- **What to work on**: Check every line of the entries for "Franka", and copy the lines that hold it.

[Items from a dataset]
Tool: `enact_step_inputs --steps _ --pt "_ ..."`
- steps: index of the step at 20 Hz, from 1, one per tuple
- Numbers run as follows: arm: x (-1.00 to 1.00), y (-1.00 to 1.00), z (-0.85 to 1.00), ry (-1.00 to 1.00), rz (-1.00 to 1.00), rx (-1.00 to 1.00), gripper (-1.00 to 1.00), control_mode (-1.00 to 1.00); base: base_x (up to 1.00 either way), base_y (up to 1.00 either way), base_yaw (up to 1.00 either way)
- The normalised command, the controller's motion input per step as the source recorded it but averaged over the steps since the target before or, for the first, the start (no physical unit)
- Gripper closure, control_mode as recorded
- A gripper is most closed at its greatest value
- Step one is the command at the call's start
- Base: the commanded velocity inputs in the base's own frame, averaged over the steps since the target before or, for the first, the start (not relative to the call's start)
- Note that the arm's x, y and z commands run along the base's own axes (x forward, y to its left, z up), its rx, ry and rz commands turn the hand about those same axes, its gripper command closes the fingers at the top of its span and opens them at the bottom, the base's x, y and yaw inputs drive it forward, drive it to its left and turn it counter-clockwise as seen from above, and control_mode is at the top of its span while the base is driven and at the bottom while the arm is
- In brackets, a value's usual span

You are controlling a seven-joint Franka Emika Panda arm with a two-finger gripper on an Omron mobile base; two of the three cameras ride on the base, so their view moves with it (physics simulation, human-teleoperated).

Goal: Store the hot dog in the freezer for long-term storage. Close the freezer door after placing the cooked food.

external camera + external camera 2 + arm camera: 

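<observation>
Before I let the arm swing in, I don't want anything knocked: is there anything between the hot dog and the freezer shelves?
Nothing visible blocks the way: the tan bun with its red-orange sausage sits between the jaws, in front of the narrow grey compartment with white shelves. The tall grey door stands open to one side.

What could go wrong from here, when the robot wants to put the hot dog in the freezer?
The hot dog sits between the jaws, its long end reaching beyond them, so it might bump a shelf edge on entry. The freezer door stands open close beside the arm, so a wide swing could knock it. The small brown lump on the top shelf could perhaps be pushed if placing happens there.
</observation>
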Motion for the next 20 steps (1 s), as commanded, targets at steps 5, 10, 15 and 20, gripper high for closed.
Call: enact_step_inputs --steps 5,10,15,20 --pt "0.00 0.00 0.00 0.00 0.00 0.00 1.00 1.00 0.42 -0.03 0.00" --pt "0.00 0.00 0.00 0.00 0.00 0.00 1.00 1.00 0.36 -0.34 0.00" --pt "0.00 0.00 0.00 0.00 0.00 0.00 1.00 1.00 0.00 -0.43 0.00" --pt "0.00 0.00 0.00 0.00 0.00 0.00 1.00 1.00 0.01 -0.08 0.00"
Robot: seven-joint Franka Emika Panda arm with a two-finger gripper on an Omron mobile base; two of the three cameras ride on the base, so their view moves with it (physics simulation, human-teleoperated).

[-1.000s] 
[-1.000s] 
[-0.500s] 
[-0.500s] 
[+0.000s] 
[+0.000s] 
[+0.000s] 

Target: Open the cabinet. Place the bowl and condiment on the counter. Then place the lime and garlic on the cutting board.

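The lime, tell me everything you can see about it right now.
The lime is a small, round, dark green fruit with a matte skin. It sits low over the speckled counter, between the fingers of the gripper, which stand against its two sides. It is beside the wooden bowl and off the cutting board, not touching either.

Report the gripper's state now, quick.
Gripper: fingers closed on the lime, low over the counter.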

- **Exercise result**:
You are controlling a seven-joint Franka Emika Panda arm with a two-finger gripper on an Omron mobile base; two of the three cameras ride on the base, so their view moves with it (physics simulation, human-teleoperated).
Robot: seven-joint Franka Emika Panda arm with a two-finger gripper on an Omron mobile base; two of the three cameras ride on the base, so their view moves with it (physics simulation, human-teleoperated).

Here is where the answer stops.